If you are in a situation where you see patients or visitors not wearing masks, this scripting on face covering from the Office of Patient Experience can help guide your conversation.
According to the CDC, limiting close face-to-face contact with others is important to reducing the spread of COVID-19. The organization recommends staying at least six feet apart from others who are not from your household, in both indoor and outdoor spaces.
We know that social distancing can be difficult in many aspects of work life, especially for those working in clinical areas. Michigan Medicine is requiring employees who are able to perform their job functions remotely to continue working from home. In locations where employees are returning to work, leaders from Infection Prevention & Epidemiology and Facilities have partnered to evaluate spaces and put safeguards in place.
As a general rule, whenever and wherever possible, try to maintain six feet of distance between yourself and others. This includes when you are waiting in line at an entrance screening station, waiting in line at the cafeteria and waiting to get on an elevator. Signs posted in each elevator lobby remind riders to limit the number of passengers to maintain safe distancing.
It is even more important to maintain distance when you are removing your mask to eat or drink in shared work spaces, such as break rooms and conference rooms, or at a table in the cafeteria.
At this time, in-person staff gatherings and meetings of more than 10 people should be avoided. Meetings of 10 people or less are allowed when proper masking and social distancing can be maintained. Gatherings or meetings involving more than 10 employees should take place virtually.

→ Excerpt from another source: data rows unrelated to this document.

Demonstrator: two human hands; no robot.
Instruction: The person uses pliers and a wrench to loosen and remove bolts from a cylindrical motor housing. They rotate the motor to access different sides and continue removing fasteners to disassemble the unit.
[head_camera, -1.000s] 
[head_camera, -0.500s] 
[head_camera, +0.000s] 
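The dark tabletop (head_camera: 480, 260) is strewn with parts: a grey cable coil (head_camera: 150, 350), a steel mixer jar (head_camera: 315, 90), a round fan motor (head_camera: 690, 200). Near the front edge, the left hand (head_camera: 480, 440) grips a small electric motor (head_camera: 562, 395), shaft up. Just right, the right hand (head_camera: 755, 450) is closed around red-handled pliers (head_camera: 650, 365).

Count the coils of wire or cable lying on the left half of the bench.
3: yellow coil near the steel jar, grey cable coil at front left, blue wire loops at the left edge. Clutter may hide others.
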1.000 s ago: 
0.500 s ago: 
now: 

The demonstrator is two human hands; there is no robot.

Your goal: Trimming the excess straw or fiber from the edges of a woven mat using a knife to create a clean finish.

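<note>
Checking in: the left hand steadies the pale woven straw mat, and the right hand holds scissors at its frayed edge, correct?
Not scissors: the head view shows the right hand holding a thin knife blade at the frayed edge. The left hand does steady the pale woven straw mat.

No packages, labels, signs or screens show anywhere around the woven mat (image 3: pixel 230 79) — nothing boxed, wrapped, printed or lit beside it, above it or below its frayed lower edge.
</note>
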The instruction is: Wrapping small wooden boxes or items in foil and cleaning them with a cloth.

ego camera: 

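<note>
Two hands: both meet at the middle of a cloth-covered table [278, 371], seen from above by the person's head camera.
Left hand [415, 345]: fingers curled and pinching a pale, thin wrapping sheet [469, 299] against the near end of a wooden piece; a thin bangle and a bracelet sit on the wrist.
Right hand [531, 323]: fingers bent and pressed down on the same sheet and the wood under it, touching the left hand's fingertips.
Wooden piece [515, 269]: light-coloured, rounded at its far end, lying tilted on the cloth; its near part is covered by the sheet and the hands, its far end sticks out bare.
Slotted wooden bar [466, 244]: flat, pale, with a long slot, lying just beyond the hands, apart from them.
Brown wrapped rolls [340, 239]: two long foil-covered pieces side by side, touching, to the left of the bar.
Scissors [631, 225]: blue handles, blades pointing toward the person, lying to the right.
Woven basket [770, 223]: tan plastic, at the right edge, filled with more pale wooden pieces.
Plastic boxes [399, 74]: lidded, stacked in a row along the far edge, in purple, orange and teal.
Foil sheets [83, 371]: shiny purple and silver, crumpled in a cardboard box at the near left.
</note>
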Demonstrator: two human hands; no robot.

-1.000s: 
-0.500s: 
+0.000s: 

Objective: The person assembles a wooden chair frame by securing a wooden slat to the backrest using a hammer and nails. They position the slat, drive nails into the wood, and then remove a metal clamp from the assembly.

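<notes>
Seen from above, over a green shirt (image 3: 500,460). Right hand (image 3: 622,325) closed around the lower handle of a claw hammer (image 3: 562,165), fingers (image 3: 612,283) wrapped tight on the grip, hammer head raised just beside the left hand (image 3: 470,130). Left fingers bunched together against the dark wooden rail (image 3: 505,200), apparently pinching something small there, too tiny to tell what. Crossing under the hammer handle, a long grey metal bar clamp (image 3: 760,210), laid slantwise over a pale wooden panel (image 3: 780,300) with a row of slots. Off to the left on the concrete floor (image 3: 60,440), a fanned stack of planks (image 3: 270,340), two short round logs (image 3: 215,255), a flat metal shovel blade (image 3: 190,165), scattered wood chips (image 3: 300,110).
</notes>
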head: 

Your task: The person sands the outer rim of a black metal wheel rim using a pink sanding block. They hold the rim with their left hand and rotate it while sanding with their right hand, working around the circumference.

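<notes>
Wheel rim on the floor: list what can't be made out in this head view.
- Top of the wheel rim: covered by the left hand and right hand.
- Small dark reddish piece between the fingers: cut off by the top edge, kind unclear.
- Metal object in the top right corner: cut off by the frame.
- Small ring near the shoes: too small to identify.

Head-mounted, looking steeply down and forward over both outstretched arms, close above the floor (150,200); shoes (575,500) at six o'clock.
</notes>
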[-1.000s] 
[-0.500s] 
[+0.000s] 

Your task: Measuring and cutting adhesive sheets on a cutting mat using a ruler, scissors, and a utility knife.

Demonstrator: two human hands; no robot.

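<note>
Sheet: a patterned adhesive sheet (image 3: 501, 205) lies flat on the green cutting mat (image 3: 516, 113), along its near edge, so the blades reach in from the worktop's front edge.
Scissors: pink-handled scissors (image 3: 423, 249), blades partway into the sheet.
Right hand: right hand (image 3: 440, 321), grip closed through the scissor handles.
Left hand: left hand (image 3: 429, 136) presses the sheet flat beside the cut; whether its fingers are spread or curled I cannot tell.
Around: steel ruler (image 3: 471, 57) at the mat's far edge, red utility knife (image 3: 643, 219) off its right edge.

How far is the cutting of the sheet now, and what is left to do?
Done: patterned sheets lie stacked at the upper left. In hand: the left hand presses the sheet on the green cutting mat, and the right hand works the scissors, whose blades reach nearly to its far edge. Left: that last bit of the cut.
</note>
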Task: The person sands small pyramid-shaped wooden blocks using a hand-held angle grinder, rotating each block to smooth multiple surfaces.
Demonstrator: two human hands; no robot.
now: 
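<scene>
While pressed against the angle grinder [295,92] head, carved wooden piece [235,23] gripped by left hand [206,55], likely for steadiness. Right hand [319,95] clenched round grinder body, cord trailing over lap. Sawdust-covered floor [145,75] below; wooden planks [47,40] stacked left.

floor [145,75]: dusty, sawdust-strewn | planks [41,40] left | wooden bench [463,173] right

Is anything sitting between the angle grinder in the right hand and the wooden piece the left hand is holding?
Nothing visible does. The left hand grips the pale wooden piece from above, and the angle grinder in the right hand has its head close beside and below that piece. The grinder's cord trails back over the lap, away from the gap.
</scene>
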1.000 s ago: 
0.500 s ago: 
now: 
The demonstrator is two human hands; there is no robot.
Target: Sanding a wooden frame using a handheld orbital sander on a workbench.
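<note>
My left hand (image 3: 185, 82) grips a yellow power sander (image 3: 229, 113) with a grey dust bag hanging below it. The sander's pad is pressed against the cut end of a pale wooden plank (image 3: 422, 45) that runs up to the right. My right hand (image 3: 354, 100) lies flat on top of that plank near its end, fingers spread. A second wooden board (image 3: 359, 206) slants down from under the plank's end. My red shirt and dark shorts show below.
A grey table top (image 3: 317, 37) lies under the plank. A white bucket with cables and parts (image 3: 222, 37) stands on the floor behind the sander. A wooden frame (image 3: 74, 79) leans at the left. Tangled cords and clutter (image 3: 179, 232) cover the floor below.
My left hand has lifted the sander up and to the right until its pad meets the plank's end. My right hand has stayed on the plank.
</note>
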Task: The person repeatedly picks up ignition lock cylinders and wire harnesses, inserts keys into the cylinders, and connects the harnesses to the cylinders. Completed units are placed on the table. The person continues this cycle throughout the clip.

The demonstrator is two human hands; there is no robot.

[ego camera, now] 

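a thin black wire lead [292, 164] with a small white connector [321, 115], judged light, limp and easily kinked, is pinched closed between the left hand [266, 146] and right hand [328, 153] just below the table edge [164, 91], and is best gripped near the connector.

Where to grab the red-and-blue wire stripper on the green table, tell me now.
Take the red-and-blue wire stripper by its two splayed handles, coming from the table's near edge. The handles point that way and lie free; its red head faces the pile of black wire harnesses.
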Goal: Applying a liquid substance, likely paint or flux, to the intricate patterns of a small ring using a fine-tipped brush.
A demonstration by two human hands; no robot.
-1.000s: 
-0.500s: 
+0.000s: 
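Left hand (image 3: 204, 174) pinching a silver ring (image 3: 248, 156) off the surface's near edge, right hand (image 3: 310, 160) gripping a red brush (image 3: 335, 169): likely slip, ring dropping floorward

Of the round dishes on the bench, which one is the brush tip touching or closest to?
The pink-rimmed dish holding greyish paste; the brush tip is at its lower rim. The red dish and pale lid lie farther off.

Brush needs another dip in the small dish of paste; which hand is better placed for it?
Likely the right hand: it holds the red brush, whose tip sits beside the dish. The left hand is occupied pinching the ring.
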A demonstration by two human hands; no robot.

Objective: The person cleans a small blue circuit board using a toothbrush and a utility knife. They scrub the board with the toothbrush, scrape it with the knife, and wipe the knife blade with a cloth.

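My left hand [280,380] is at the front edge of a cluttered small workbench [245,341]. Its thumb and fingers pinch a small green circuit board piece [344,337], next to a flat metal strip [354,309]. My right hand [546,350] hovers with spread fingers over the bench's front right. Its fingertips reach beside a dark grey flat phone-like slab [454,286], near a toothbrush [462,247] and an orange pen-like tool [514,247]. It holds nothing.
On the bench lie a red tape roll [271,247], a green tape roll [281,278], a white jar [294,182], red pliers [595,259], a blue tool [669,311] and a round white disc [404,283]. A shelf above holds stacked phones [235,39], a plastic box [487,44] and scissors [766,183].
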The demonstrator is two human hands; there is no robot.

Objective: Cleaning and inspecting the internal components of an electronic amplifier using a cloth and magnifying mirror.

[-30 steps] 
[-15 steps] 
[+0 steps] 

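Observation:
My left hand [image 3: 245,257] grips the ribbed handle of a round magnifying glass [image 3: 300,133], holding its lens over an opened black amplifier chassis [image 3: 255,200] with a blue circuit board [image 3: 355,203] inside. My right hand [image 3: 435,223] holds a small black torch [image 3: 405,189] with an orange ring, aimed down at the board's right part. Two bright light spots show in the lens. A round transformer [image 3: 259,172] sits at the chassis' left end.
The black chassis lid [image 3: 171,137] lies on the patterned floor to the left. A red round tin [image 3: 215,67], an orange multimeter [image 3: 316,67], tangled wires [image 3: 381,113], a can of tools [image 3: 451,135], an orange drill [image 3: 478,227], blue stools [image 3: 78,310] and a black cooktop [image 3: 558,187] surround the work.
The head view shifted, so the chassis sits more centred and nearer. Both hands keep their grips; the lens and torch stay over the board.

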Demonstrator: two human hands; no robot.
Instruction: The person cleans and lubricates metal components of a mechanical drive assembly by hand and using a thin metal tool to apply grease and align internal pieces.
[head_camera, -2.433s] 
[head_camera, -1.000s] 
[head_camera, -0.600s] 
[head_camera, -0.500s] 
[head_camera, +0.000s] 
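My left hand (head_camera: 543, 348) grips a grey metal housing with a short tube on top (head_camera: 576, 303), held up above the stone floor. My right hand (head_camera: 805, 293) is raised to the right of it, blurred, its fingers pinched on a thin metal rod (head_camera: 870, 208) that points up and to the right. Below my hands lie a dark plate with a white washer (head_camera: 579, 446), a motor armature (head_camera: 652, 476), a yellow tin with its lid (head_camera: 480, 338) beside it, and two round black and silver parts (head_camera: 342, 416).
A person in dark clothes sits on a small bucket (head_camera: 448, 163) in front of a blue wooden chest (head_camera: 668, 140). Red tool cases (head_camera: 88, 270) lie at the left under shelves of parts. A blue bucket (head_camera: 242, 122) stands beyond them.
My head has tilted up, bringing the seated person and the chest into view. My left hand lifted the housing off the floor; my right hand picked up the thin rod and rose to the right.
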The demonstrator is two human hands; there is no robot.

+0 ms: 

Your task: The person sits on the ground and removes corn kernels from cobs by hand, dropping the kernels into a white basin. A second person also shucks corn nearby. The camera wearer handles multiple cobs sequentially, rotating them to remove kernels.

When it is not possible to maintain distance, wearing a mask is essential to protect you and those around you.
Hand hygiene is a top priority at Michigan Medicine as one of the key measures for preventing the spread of illness and infection. Faculty and staff know its significance and many areas have been recognized for maintaining high levels of compliance over time.
The importance of washing hands with soap and water for at least 20 seconds, and using alcohol-based hand sanitizer when you can’t wash your hands, is a message that has been shared far and wide by the CDC in their efforts to prevent the spread of COVID-19.
Practicing proper hand hygiene is something we can all do to keep ourselves and others safe, at work, at home and in the community.
Last month, Michigan Medicine launched an online self-screening tool for employees to use at home each day before leaving for work. The new mobile tool was developed to replace verbal health screenings and to avoid bottlenecks at employee entrance points.
The tool, which can be accessed via smartphone on the website healthscreen.umich.edu, asks questions about symptoms, risk factors, job function, household exposure and international travel. Based on your responses, you will either see a green screen with a check mark indicating that you can proceed through the screening point and report to work, or a red screen indicating that you should stay home and contact OHS.
All employees working on-site are urged to make the self-screening tool part of their daily routine. Staffing at the entry check points will soon decrease as Michigan Medicine Security and DPSS staff begin returning to their previous roles. Using the self-screening tool will be even more important to streamline entrance screenings and avoid crowding and delays.
Simple steps to protect lives
Taking the steps above to protect others is a responsibility we all share. Not doing these simple things goes against the very purpose we serve.
The threat of COVID-19 is far from over and we will be facing the challenges it brings for many months — if not years — to come. We are asking every Michigan Medicine employee to embrace the power of prevention and practice safe behaviors every day, at work and in the community, to protect our patients, our visitors and each other.
Together, let’s continue to save lives.